*Assignment*: When the string "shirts" is part of a line below, that line should be copied.
BEGIN Data
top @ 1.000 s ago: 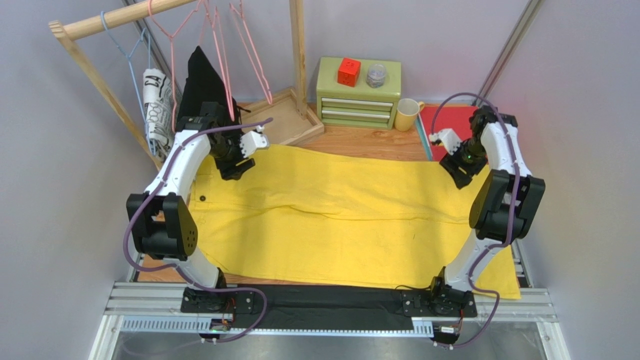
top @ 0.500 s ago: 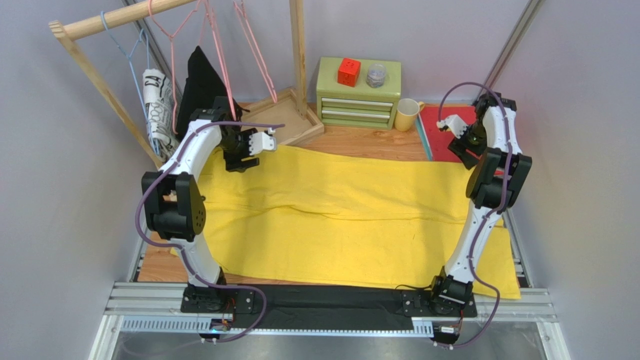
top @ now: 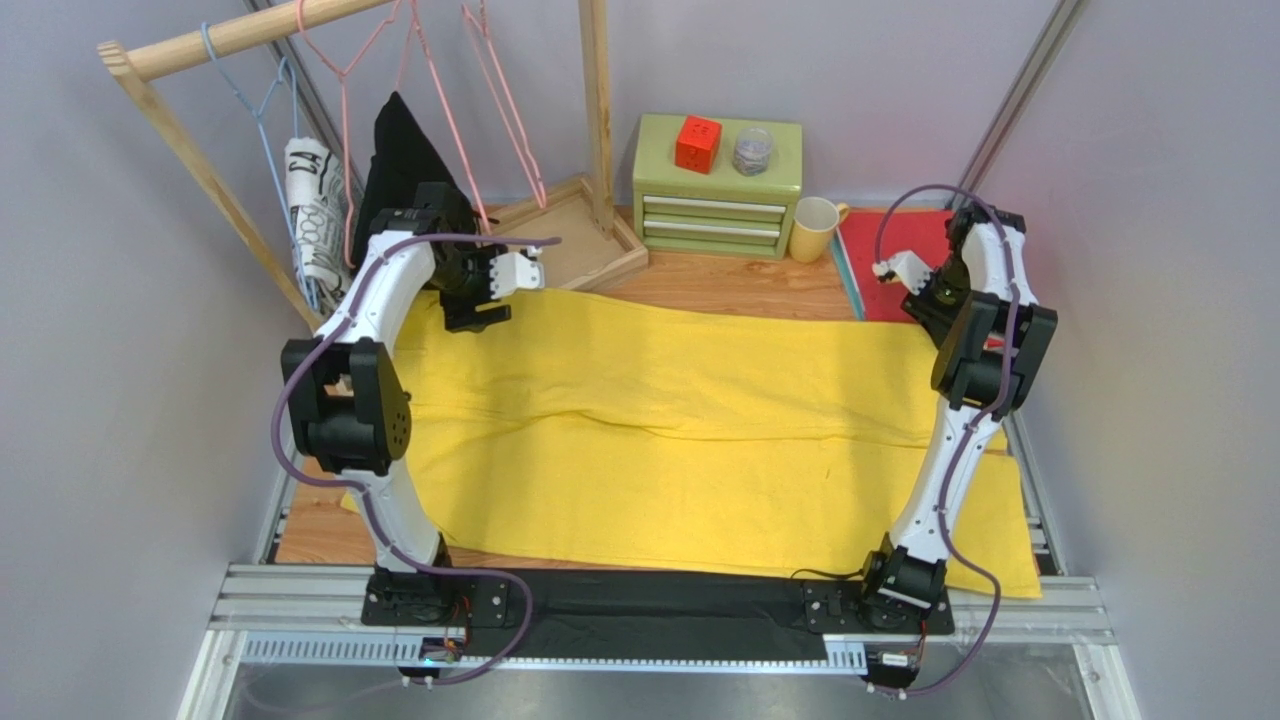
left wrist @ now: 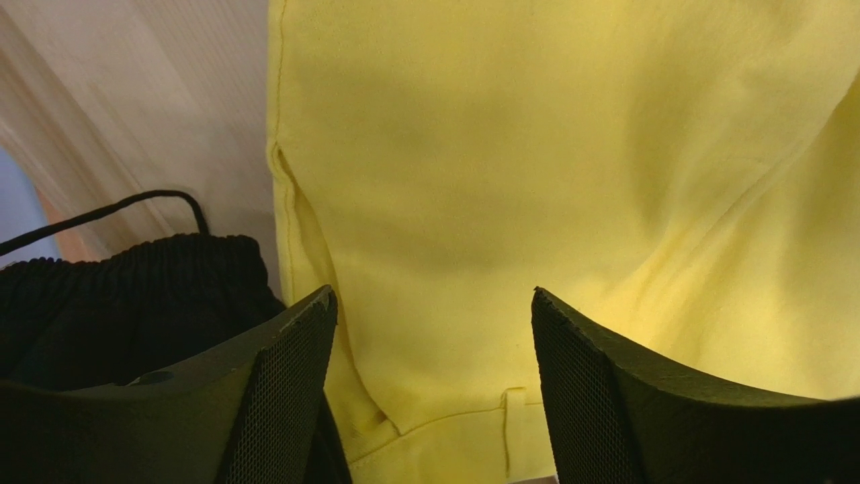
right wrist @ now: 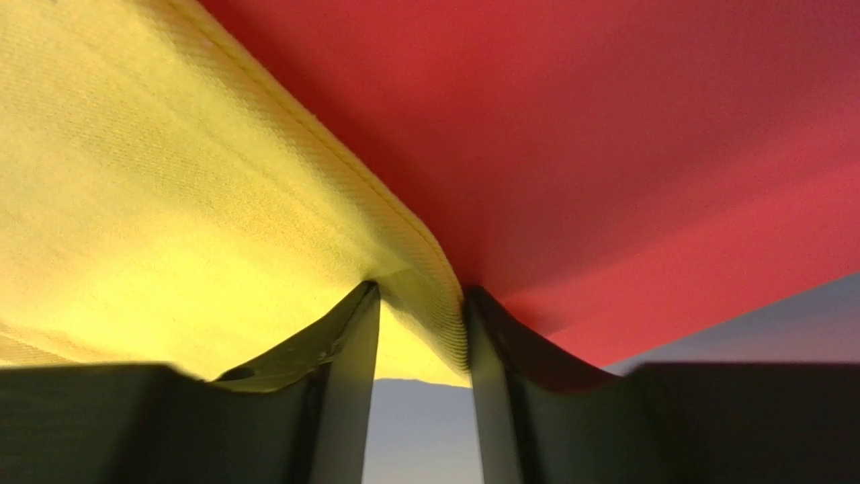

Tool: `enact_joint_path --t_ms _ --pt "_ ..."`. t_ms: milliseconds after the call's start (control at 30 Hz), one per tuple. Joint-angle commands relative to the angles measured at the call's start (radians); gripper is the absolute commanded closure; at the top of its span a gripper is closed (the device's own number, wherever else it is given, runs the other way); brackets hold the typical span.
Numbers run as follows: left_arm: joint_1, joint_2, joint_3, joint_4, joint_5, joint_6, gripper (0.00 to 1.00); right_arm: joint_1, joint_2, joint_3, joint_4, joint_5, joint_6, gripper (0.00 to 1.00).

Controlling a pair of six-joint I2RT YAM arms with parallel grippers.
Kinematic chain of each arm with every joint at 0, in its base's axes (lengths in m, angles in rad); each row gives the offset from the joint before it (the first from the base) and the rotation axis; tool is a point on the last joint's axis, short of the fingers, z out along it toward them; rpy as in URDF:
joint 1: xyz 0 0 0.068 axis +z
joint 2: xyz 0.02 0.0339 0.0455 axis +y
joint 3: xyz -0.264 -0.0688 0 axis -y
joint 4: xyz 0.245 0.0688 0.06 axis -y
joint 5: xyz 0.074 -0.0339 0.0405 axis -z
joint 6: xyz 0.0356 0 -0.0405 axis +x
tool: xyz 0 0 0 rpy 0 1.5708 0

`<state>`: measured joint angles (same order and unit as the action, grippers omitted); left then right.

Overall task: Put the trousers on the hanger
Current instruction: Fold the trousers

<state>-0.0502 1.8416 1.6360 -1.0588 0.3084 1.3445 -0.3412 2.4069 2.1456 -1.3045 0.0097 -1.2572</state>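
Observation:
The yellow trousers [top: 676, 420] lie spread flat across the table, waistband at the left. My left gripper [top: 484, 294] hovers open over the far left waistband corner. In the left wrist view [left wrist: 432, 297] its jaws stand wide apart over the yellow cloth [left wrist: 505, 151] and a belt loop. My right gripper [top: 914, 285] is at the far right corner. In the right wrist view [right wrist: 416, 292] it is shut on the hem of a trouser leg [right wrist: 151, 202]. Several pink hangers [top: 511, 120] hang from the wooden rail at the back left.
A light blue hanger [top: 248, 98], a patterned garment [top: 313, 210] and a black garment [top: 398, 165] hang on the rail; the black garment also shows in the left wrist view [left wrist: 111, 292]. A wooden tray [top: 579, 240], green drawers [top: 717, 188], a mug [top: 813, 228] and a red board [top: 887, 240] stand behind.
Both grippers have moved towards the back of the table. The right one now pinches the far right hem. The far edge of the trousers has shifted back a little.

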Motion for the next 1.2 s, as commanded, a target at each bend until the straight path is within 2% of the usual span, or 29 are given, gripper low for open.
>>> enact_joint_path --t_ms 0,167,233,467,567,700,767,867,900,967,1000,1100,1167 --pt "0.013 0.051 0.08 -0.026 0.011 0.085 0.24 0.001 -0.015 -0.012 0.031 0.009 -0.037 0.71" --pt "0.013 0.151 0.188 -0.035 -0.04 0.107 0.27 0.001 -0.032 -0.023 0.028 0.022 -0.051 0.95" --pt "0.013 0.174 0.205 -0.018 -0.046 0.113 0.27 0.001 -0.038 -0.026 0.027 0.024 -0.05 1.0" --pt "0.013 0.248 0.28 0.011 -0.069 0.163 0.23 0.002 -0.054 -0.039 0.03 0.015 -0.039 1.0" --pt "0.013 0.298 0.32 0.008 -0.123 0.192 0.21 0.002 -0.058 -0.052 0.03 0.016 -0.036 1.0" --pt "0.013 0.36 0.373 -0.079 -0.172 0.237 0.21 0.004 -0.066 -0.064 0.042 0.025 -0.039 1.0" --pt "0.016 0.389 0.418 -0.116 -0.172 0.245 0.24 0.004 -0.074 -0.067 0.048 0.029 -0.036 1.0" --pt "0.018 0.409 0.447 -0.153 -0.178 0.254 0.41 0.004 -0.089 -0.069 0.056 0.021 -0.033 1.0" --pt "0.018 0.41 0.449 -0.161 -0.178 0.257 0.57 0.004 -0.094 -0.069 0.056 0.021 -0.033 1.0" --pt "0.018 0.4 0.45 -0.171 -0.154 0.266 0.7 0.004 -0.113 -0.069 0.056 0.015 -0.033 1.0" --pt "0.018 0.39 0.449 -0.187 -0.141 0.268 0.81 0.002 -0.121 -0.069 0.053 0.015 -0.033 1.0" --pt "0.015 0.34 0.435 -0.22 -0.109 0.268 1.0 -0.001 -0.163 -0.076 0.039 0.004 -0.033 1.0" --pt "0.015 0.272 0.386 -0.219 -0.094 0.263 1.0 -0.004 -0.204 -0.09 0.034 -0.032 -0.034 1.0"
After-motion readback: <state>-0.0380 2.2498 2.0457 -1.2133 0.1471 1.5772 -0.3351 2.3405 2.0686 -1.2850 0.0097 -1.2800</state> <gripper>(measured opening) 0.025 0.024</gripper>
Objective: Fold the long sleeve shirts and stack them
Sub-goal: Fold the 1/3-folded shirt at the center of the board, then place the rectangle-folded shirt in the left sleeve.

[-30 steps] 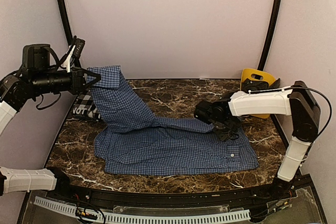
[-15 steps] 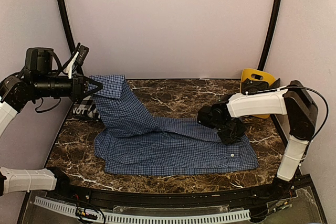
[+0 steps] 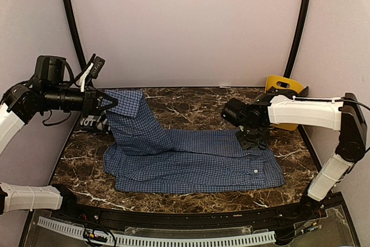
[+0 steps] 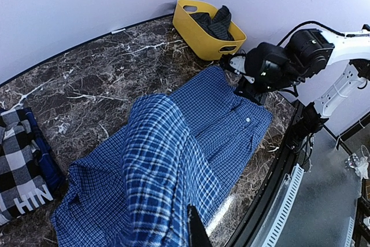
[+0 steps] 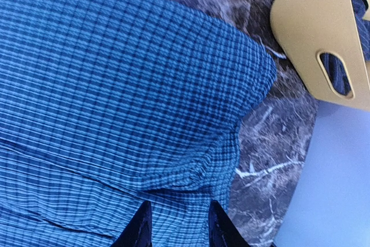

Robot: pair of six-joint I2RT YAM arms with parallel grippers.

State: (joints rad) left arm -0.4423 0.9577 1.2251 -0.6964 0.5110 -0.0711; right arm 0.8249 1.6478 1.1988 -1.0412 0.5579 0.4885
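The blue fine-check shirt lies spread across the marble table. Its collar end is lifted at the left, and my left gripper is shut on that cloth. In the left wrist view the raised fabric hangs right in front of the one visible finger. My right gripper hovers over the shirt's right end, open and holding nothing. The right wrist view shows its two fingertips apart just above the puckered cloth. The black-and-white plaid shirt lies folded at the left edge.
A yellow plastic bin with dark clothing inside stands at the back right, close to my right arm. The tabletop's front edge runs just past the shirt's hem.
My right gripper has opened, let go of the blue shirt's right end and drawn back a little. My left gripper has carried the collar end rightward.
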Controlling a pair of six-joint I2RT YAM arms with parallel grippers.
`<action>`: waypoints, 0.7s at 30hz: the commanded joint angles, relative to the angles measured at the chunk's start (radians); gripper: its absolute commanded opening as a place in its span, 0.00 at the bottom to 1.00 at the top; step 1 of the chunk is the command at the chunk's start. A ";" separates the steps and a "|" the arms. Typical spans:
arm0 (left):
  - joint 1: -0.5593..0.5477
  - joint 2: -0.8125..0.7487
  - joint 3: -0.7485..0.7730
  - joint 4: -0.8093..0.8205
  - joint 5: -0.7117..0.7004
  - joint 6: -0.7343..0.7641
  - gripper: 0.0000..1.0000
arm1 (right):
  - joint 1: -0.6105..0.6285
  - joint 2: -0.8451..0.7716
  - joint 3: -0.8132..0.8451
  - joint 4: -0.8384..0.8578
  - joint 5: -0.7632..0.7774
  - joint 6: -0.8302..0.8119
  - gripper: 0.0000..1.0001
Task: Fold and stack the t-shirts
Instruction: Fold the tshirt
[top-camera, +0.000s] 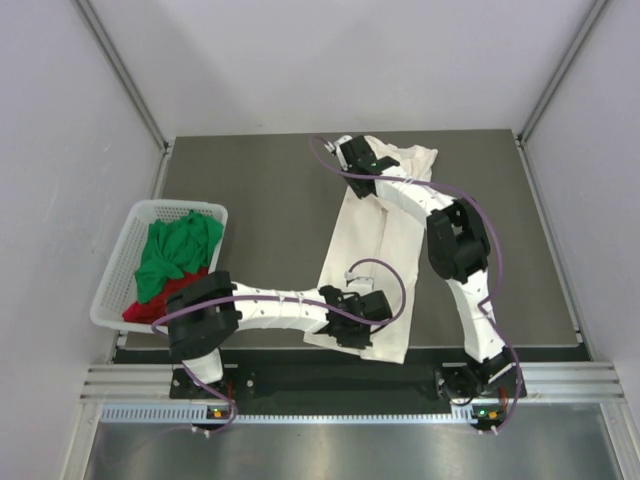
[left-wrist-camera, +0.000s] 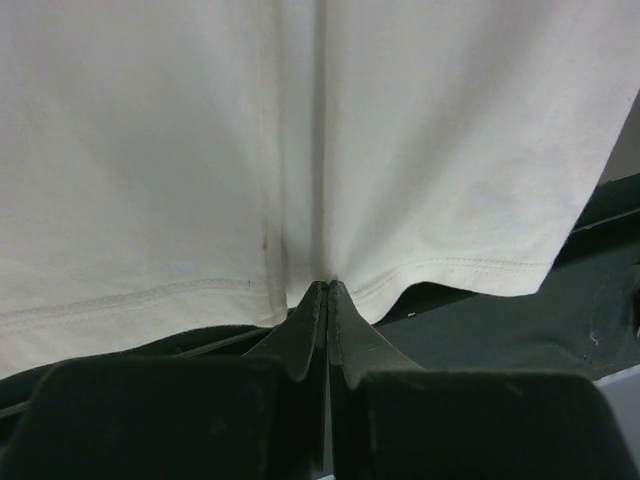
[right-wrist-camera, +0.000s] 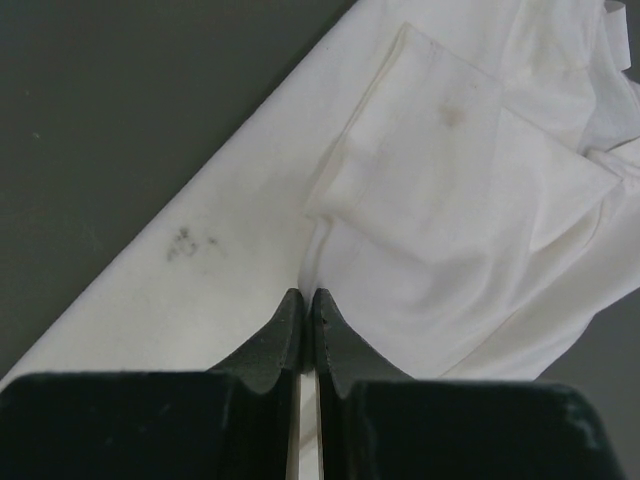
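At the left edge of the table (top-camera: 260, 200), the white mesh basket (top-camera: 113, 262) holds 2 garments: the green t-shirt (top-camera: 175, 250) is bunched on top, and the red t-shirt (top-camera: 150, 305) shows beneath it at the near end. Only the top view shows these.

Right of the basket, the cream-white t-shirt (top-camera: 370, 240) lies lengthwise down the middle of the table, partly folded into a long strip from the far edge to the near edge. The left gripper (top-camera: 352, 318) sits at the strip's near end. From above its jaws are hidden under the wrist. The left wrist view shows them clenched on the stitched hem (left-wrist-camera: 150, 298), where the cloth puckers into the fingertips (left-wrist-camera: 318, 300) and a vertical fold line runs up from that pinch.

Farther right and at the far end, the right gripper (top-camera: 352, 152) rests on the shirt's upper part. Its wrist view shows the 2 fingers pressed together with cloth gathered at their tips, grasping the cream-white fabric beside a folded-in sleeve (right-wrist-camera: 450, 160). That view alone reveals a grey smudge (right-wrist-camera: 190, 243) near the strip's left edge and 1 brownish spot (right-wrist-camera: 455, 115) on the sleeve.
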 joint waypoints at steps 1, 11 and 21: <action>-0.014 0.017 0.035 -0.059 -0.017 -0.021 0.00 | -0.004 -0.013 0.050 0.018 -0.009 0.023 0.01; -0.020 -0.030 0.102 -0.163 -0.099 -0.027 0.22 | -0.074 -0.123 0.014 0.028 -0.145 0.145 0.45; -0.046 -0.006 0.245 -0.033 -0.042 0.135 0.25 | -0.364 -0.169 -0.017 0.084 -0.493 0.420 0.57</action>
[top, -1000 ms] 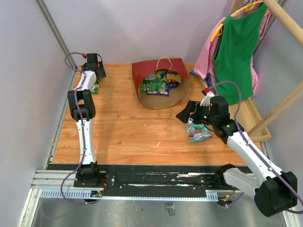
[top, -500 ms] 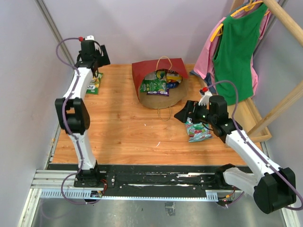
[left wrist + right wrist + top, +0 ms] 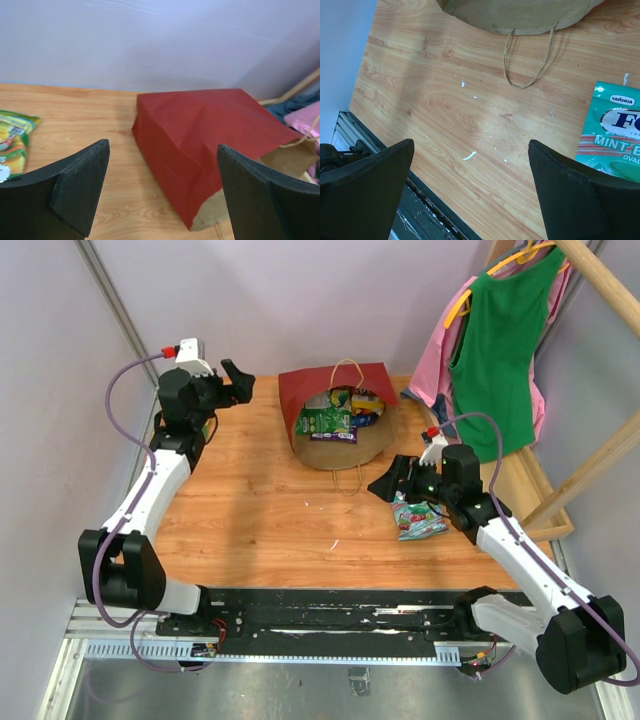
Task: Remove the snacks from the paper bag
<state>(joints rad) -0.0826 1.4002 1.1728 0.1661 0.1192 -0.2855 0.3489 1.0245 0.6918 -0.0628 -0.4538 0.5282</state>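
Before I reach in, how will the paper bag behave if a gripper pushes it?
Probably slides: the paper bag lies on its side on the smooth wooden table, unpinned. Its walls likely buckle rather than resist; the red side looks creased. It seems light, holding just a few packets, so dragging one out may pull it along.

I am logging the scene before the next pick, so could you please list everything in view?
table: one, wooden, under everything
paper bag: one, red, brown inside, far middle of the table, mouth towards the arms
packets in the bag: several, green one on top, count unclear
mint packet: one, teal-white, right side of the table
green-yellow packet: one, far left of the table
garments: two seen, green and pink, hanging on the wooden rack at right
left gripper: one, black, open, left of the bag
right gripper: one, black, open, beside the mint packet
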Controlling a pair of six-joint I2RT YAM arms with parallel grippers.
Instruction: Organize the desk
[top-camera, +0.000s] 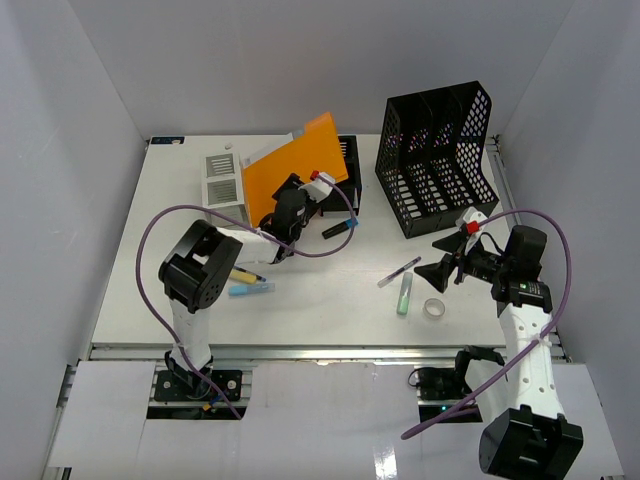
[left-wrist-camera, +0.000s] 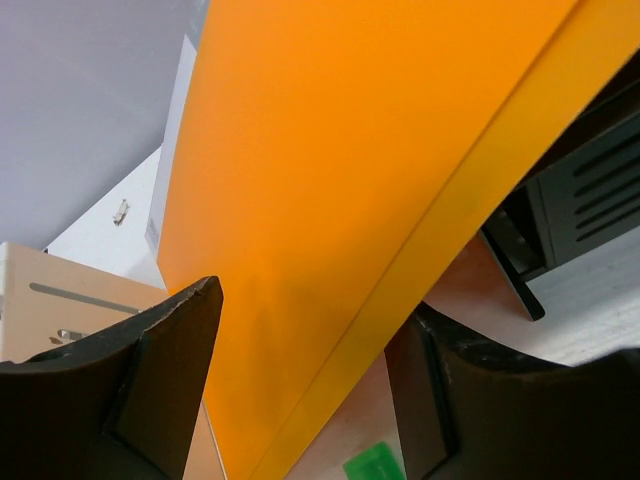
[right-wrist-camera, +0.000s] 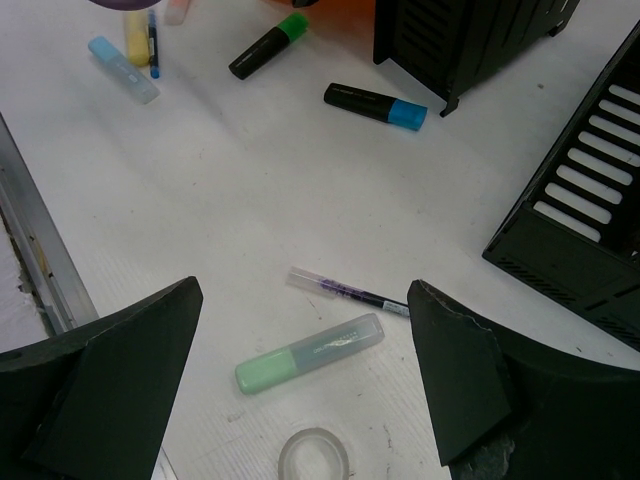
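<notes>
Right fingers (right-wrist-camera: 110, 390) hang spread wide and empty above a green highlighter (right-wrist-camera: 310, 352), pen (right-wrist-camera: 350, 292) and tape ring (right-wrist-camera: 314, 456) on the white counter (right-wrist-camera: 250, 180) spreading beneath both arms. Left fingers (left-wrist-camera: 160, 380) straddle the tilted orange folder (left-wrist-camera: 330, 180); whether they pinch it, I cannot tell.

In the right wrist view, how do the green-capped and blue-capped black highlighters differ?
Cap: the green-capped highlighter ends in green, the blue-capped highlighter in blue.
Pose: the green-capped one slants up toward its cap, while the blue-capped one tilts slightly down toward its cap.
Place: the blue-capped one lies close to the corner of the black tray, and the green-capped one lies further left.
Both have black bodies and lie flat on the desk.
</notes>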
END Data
*Exercise solution*:
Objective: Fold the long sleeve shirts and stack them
Task: Fold and stack the t-shirts

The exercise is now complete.